My wife and I have been looking into re-doing our kitchen. Part of this involves getting a new range or oven/cooktop combination. My wife is an avid baker and very much wants an oven that can give her the best possible results for tarts, cakes, pies, etc. (She's not much into baking bread.) I've read a few of the threads on the other boards regarding which of the "professional-style" home ranges are best. I was wondering if the bakers here might have any more specific opinions??

Thanks much!!

Mike in Sacramento


----------



## bubbamom (Jan 30, 2002)

Depends on the price range you were planning to spend. I can't address commercial ranges, but after almost 20 years with a convection oven, I'd recommend one any day. We had a Caloric combination (gas) microwave/convection oven (no longer on the market). There was a definite benefit in using convection rather than radient heat and even more benefits in using the oven in combination bake (both microwave and convection - these features were in the same "oven", not a separate microwave and a separate convection oven. Tomorrow we are expecting delivery of a GE gas convection range. There are many options out there including dual fuel ranges (gas burners w/ electric convection ovens), convection-type ovens which don't have a heating element with the fans, only fans to move the already warmed air around, etc. Again, it depends on the price range. :chef:


----------



## ronnie_suburban (Sep 16, 2002)

...I agree that convection is a must. I'd also choose electric over gas if baking is her thing, because electric ovens generally hold temperature more evenly than gas ovens do.

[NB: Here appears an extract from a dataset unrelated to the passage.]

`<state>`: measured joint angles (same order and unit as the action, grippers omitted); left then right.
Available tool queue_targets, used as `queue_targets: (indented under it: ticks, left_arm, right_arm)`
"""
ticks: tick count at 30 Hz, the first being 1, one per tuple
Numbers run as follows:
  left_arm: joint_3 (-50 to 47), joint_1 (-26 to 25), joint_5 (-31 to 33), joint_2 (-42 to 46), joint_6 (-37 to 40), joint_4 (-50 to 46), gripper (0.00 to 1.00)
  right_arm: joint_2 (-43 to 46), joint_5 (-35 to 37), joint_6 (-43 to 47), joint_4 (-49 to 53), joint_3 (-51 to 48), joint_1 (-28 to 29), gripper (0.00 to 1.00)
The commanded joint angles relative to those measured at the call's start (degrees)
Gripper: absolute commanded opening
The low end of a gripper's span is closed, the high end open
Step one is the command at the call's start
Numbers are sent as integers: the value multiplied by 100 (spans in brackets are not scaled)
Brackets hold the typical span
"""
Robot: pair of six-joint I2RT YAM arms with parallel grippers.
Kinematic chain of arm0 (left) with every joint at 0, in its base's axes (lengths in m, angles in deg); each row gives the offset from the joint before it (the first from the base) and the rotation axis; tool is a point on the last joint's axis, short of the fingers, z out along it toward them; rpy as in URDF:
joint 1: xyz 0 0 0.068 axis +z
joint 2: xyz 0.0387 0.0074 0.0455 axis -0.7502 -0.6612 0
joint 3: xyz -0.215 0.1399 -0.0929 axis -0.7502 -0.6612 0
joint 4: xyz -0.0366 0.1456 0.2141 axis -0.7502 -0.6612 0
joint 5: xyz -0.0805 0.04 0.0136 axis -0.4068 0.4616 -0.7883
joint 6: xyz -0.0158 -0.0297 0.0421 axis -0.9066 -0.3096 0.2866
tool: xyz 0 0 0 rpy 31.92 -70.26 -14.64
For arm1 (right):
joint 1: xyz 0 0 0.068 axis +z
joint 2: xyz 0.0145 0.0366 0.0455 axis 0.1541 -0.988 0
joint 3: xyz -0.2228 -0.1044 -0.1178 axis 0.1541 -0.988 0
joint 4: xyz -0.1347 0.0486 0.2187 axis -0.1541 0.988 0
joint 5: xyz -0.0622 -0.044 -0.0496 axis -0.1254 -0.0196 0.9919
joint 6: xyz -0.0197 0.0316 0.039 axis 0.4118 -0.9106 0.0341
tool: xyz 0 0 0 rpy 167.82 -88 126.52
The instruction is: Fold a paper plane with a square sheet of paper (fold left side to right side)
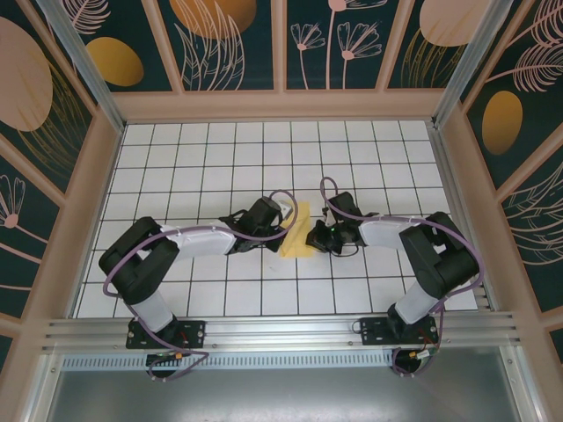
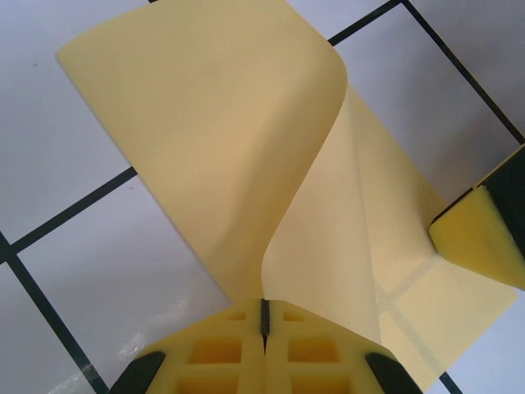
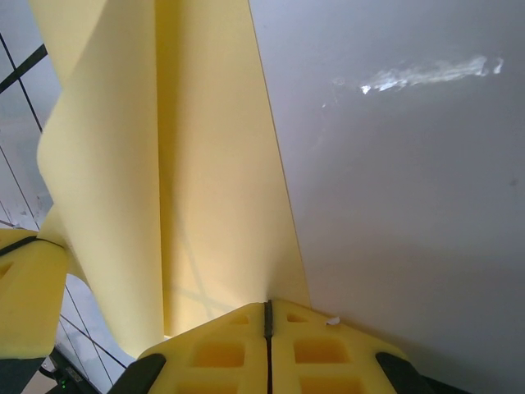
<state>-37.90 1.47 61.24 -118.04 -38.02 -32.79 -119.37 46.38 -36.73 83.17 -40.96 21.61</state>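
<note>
Left wrist view: square sheet of paper [image 2: 189, 139] pinched by closed left claw [image 2: 264, 310], curled rightward; closed right claw [image 3: 267, 310] pinning it. Next: edges aligned, crease pressed.

White table [image 1: 220, 149], crossed by black grid lines [image 2: 74, 209], lay flat and bright. Dark walls [image 1: 229, 44] with pale leaves [image 1: 541, 57] and orange ovals [image 1: 114, 60] stood on three sides. A silver rail [image 1: 281, 330] ran along the near edge. A glare streak [image 3: 426, 74] sat on the tabletop.
</note>
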Motion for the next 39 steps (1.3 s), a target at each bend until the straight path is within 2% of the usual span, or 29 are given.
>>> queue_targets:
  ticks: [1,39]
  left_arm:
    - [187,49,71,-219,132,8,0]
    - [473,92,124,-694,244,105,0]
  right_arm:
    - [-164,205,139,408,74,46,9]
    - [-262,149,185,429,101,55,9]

If bread-baking isn't an issue, you don't have to worry about steam injection, so you'll have a very wide array of choices.

I've had some experience with GE, Garland, Dacor, Thermador, Kitchen-Aid and Viking. I've found very little difference between them in terms of cooking quality. You may want to focus more on the interface and appearance of the oven. In the end, those are the 2 aspects that will most likely distinguish the different brands from each other--and they are, for the most part, purely subjective criteria.

=R=


----------